:: BRIEF ::
Say how many lines in the entries hold the word "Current", and reply with that number only.

*** Block opens ***

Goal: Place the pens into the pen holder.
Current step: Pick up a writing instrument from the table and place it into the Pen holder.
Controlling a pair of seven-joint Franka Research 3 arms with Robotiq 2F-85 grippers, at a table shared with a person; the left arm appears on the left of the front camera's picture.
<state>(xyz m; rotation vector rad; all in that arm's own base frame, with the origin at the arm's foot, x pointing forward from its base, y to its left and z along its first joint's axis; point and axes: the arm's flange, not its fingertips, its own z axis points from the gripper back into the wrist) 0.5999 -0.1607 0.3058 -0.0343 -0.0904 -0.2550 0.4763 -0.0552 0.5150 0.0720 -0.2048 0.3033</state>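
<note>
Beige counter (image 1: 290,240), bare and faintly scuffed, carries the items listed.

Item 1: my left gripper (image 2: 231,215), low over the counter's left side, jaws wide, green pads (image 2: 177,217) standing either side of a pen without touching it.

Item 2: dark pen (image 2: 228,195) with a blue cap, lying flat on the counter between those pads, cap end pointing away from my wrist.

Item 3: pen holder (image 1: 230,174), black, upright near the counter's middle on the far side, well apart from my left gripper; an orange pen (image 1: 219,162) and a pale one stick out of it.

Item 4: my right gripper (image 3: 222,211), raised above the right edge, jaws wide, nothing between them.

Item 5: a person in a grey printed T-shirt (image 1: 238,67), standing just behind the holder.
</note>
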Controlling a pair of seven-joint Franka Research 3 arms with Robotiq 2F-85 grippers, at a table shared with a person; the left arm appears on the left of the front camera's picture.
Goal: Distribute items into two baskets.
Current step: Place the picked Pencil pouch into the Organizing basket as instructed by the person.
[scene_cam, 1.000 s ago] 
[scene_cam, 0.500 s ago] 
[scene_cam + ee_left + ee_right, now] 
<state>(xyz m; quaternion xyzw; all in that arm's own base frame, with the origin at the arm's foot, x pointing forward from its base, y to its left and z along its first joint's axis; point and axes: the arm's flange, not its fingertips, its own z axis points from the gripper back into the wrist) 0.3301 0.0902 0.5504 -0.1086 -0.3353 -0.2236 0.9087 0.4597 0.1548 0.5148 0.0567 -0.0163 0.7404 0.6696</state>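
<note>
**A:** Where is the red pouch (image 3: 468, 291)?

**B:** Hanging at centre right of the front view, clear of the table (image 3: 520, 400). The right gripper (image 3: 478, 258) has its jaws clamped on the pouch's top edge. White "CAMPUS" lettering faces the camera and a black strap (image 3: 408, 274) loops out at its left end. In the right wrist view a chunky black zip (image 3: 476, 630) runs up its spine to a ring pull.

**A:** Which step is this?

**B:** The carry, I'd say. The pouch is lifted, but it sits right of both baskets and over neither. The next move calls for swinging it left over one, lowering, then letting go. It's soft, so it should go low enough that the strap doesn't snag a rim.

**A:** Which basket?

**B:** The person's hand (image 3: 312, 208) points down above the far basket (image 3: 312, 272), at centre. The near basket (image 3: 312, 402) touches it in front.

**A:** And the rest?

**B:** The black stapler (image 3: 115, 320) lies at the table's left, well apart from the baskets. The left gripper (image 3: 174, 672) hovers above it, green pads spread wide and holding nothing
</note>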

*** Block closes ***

:: REPLY ::
2